■ Task prompt ■
Begin at the line containing "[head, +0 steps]" in the records below, end at the line containing "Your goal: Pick", and retype each line in that span exactly. No other line and no image should appear.

Extracted records:
########
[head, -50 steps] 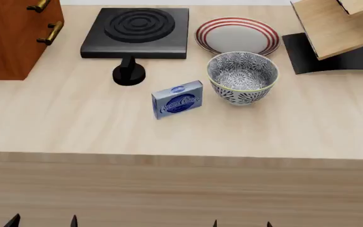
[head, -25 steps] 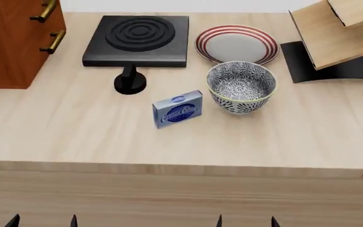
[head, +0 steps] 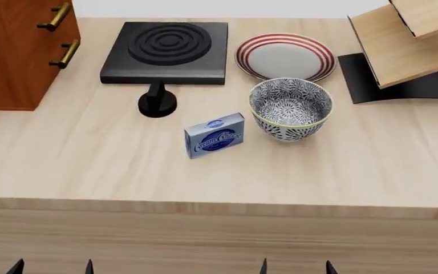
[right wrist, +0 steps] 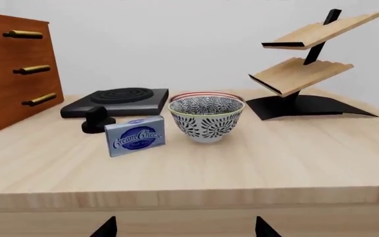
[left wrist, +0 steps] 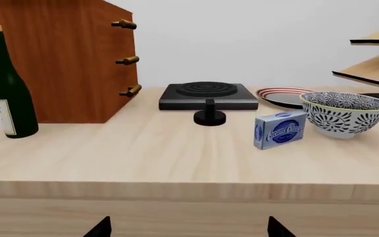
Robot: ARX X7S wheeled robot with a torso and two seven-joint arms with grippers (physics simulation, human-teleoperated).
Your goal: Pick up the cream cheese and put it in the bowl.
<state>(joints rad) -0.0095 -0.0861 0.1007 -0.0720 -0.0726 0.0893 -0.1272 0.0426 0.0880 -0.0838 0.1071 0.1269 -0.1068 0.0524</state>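
Note:
The cream cheese (head: 215, 135), a silver-grey box with a blue oval label, stands on its edge on the wooden counter, just left of the bowl (head: 291, 109), which has a dark floral pattern and a pale rim. Both also show in the left wrist view, the cream cheese (left wrist: 280, 130) and the bowl (left wrist: 345, 113), and in the right wrist view, the cream cheese (right wrist: 134, 136) and the bowl (right wrist: 207, 117). My left gripper (head: 50, 266) and right gripper (head: 296, 266) are open and empty, low in front of the counter's front edge, well short of the box.
A black hotplate (head: 167, 45) with a black knob (head: 157, 101) stands behind the box. A white plate with red rings (head: 285, 55) lies behind the bowl. A wooden drawer cabinet (head: 17, 48) is at far left, a tiered wooden rack (head: 401, 45) at far right, a wine bottle (left wrist: 8, 86) left.
The head view has shifted: everything on the counter sits lower in the picture than before. The cream cheese and bowl keep their places relative to each other. Both grippers stay low and open.

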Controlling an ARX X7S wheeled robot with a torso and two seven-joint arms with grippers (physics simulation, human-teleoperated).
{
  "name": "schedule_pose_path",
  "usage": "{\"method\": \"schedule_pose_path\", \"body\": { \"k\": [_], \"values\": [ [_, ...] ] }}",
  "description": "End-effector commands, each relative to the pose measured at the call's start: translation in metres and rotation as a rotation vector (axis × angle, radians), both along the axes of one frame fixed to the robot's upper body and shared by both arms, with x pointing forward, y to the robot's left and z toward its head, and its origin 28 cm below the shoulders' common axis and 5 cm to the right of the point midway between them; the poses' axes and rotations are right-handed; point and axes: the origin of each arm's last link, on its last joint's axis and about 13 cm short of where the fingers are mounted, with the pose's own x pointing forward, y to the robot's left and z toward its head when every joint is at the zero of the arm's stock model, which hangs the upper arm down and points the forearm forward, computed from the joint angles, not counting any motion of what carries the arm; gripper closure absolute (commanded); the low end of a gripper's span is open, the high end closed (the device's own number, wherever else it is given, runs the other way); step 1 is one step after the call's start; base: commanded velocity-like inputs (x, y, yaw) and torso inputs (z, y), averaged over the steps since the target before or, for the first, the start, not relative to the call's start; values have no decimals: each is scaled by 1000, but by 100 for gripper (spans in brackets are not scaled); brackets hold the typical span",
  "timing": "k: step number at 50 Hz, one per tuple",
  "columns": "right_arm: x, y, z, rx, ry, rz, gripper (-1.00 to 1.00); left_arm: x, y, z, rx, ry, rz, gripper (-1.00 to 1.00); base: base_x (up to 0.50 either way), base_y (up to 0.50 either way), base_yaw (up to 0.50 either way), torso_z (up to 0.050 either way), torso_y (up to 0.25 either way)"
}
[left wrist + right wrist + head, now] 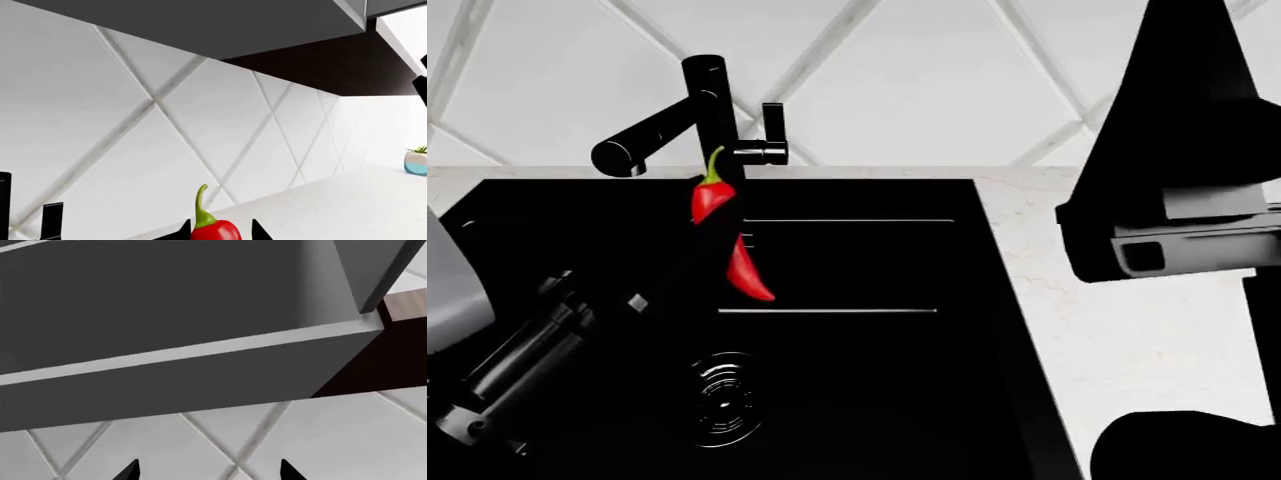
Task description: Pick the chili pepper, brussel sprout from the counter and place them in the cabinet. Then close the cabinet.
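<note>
The black sink basin (868, 380) holds only its round drain (723, 397) at 7 o'clock in the head view. Above it, at 11 o'clock beside the black faucet (701, 115), the chili pepper (714, 200), glossy red, curved, green-stemmed, hangs clamped between the left jaws (220, 232), clear of the white marble desk (1121, 330). The right jaws (208, 471) stand wide apart, empty, below the grey cabinet (187, 330).
</note>
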Motion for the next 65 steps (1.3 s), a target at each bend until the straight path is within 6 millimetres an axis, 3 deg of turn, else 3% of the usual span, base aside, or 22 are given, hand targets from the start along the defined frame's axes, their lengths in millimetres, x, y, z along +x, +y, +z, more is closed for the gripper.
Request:
{"method": "schedule_pose_path", "body": {
  "k": [1, 23, 65],
  "values": [
    [8, 0, 8, 13, 98, -5, -100, 0, 0, 0, -7, 5, 0, 100, 0, 0, 0, 0, 0],
    [29, -6, -11, -31, 262, -70, -100, 7, -1, 11, -19, -17, 11, 100, 0, 0, 0, 0, 0],
    [-1, -8, -1, -94, 259, -112, -100, 6, -2, 14, -21, -28, 8, 100, 0, 0, 0, 0, 0]
  ]
}}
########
■ Exercise output ■
[head, +0 steps] 
[right wrist, +0 steps] 
[left wrist, +0 steps] 
Robot: ARX X7S wheeled robot with a torso and two seven-joint arms with grippers (physics simulation, human-teleoperated).
Your goal: Pick up the cream cheese and put it in the bowl.

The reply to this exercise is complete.